The civic organizations that managed to survive these changes—which are still very much unfolding—have had to adapt the old model and change it to the new conditions. We have all learned how to become mass-membership organizations, rather than relying only on support from businesses or philanthropists. Our boards of directors have become much more diverse and representative of the cities in which we are located.
And the paradox is that, in spite of how we view ourselves, the people who view the democratic process as a realm of competition between interest groups see us through that lens as well. The public sector unions think we only want governmental efficiency because it’s a stealthy way to lower taxes. The homeowner groups think we only want higher densities on transit lines because it’s a stealthy way to make money for developers. To people within SPUR, these are paranoid and bizarre accusations. We want good government and good planning because of our values. But we are still learning how to adopt a more modern language that speaks in terms of those values.
Being a civic organization today means working in this landscape of pervasive misunderstanding. Many people cannot help but perceive us as an interest group, and yet we rely on a process and model that still believes there is more than competition between interest groups—that wants to find the right answer for the city and region as a whole.
The City Club annual report uses the title The Power of Ideas. It’s an organization that is proud to proclaim that “ideas matter,” and that it is possible to bring people together to find the common good.
The Role of Urban Civic Organizations
We have so much to learn from other cities, including other civic groups. The City Club is one of the most interesting organizations around, a group that has prioritized deep member involvement and that has found a way to remain effective through many changes to America’s civic and political culture over almost a century.

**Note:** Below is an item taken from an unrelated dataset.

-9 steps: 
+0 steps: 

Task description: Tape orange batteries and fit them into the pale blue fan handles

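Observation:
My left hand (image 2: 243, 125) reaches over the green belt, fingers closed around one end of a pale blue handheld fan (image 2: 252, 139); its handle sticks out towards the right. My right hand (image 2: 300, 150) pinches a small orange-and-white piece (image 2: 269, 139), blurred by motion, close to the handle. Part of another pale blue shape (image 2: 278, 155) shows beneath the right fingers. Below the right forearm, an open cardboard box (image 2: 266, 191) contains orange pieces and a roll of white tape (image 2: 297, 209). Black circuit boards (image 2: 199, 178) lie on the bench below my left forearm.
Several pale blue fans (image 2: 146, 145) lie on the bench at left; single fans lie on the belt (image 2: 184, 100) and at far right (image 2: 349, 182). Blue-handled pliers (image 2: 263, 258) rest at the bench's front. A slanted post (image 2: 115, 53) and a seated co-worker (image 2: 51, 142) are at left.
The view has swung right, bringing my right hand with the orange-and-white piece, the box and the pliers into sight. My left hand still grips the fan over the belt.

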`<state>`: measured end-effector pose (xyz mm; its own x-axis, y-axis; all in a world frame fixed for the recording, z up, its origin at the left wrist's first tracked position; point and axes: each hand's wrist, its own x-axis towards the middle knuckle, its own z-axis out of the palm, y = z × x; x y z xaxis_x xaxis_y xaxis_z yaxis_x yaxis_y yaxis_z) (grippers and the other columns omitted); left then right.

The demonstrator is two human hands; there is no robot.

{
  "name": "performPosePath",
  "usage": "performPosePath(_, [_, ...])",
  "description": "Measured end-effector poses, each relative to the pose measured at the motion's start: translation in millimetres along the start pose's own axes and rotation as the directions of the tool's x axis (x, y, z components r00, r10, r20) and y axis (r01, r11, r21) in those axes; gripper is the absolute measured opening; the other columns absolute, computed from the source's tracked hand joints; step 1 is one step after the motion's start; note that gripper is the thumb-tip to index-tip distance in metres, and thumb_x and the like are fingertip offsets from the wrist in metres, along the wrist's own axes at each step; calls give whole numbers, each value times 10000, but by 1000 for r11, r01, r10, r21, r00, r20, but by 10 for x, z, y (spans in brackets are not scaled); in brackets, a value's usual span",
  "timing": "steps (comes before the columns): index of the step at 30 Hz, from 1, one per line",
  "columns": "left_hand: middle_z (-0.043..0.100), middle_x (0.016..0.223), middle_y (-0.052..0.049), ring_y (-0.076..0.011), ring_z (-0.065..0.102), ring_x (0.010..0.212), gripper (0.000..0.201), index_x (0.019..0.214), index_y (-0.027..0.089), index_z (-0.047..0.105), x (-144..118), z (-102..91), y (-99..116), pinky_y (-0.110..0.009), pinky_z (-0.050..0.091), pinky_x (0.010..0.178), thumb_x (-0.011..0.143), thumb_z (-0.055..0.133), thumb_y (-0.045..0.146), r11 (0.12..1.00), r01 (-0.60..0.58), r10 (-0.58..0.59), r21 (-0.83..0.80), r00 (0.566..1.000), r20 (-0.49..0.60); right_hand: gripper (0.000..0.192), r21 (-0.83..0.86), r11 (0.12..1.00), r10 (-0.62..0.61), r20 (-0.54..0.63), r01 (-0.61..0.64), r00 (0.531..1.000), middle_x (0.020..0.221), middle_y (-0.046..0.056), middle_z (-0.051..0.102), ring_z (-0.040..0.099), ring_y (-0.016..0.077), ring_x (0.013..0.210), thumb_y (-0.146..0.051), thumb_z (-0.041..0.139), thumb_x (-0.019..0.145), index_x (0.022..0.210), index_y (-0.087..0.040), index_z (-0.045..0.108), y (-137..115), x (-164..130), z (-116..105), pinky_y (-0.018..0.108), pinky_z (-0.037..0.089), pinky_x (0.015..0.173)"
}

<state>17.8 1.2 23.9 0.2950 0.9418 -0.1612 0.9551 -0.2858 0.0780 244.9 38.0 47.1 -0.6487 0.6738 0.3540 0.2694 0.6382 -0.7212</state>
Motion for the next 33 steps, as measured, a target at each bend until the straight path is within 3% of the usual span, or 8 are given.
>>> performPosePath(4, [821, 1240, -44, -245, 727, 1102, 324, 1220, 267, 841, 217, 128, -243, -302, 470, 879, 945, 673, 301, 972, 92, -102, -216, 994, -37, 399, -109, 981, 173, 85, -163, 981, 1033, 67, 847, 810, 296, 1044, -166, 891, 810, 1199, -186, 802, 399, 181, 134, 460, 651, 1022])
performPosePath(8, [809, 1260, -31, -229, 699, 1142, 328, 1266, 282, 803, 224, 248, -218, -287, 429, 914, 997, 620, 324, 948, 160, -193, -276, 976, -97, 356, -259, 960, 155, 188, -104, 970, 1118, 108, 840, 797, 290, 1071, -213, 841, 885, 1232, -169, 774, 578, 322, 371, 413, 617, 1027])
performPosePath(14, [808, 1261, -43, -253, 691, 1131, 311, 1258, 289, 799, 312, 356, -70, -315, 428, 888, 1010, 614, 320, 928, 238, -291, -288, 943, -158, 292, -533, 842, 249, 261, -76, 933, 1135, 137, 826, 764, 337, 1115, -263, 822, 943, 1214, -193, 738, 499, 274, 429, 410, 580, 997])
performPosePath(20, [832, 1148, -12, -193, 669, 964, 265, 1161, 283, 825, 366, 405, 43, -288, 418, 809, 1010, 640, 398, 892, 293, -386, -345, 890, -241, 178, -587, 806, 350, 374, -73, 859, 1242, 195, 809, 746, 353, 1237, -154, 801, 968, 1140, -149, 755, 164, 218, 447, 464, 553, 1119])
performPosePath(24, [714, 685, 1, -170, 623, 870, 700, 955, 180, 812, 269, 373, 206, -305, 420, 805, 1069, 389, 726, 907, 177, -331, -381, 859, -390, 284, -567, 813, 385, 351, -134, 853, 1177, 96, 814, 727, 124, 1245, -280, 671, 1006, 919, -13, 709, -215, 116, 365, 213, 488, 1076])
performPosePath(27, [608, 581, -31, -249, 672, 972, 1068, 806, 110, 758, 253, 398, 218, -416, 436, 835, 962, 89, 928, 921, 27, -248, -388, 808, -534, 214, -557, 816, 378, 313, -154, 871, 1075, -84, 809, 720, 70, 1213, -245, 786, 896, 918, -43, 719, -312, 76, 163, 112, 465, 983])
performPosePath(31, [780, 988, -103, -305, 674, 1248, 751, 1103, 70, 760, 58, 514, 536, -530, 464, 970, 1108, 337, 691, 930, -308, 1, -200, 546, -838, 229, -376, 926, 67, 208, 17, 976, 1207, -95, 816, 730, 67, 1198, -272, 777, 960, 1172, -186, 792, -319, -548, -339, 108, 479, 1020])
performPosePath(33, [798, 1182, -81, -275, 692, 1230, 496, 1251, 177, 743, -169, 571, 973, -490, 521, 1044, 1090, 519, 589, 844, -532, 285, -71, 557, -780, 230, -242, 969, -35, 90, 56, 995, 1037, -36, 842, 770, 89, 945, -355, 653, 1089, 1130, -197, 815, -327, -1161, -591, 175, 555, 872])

America’s cities do not “work” by accident. This is a country with an urban policy that, since the end of the New Deal, has ranged between hostility and neglect. The physical infrastructure that supports an urban way of life doesn’t get built by itself, and neither does the civic infrastructure. It takes vision and hard work. But you already know that if you’re a member of SPUR. Take heart: there are people like you in every city in America, working to make a sustainable, culturally diverse, and prosperous way of urban life possible.